Vidal argues that the real motive for the Afghanistan war was to control the gateway to Eurasia and Central Asia's energy riches. He quotes extensively from a 1997 analysis of the region by Zgibniew Brzezinski, formerly national security adviser to President Carter, in support of this theory. But, Vidal argues, US administrations, both Democrat and Republican, were aware that the American public would resist any war in Afghanistan without a truly massive and widely perceived external threat.

--Gore Vidal claims 'Bush junta' complicit in 9/11
It was not Bhutto who misspoke but Musharraf, whose comments may have already backfired. Indeed, Bhutto was murdered --not by terrorists as Musharraf would have you believe. She was murdered, gunned down, in fact, because she was the woman who knew too much and dared to reveal that Osama bin Laden had been murdered. She did not misspeak! She named names. She exposed the fraudulent nature of the Bush/Blair "war on terrorism". She stated --flat out --US policies cause world terrorism!

Musharraf just makes himself look worse with worse lies. As Bhutto's murderers were caught on video tape, the BBC was caught censoring a most important piece of the puzzle. If Osama is dead, Bush's war on terror is a treasonous fraud, a capital crime.
Was Afghanistan then turned to rubble in order to avenge the 3,000 Americans slaughtered by Osama? Hardly. The administration is convinced that Americans are so simple-minded that they can deal with no scenario more complex than the venerable lone, crazed killer (this time with zombie helpers) who does evil just for the fun of it 'cause he hates us, 'cause we're rich 'n free 'n he's not. Osama was chosen on aesthetic grounds to be the most frightening logo for our long contemplated invasion and conquest of Afghanistan, planning for which had been `contingency' some years before 9/11 and, again, from 20 December, 2000, when Clinton's out-going team devised a plan to strike at al-Qaeda in retaliation for the assault on the warship Cole.
--Gore Vidal, The Enemy Within


Two questions must be asked about the Bhutto assassination: 1) Who benefits from it? 2) Who is lying about it?

The most prominent liars are Pervez Musharraf who insists upon a ludicrous theory, easily disproven by widely distributed video tapes; and George W. Bush whose lies about "terrorism", bin Laden specifically, have been challenged as never before. If, as Bhutto charged, bin Laden is dead, the whole rotten edifice comes crashing down.

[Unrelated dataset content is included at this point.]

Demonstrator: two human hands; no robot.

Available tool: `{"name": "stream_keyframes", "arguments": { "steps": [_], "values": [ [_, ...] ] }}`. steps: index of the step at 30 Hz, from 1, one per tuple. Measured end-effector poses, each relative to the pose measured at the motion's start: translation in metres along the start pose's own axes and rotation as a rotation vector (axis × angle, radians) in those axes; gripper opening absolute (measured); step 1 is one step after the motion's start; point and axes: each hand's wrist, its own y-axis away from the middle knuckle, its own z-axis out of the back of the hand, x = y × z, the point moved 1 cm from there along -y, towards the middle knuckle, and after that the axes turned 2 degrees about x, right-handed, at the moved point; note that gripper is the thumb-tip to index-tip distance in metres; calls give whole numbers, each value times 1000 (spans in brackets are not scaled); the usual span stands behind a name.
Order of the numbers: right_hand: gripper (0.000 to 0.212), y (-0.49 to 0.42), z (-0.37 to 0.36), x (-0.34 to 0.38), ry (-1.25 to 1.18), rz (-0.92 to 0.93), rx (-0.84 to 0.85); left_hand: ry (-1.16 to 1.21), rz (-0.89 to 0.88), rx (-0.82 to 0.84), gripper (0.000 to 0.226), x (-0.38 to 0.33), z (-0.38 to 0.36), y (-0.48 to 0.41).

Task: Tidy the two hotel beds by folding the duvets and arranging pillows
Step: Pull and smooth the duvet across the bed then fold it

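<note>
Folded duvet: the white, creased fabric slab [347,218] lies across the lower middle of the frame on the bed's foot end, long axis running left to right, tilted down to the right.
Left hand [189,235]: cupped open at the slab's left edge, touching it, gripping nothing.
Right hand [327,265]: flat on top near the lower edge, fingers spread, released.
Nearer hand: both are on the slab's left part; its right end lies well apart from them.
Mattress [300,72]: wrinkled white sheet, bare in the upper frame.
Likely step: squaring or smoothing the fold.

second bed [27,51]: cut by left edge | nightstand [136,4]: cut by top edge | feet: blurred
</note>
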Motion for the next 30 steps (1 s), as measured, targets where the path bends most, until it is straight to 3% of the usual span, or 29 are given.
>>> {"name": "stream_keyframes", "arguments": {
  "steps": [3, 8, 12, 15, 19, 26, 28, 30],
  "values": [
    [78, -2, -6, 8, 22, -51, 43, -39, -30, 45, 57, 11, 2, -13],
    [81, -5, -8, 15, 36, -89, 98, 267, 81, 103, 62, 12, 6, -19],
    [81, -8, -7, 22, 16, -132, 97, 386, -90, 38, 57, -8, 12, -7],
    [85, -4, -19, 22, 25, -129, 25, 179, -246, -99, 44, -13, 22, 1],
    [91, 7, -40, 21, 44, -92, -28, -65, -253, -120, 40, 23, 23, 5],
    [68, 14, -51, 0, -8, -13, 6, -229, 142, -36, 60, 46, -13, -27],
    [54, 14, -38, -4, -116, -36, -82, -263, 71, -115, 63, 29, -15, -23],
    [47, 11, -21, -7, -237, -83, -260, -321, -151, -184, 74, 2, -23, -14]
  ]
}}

The beneficiaries are not suprisingly George W. Bush and Musharraf. Musharraf, like Bush, will now crack down on “terrorists” though the policies of both create it! Bhutto dared expose the fraud and paid with her life for having done so. The axis of Bush/CheneyMIC will prop up the dictator Musharraf, manipulating his apparatus of state to meet the demands of personal ambition and corporate greed. And, yes! All are oil and power mad!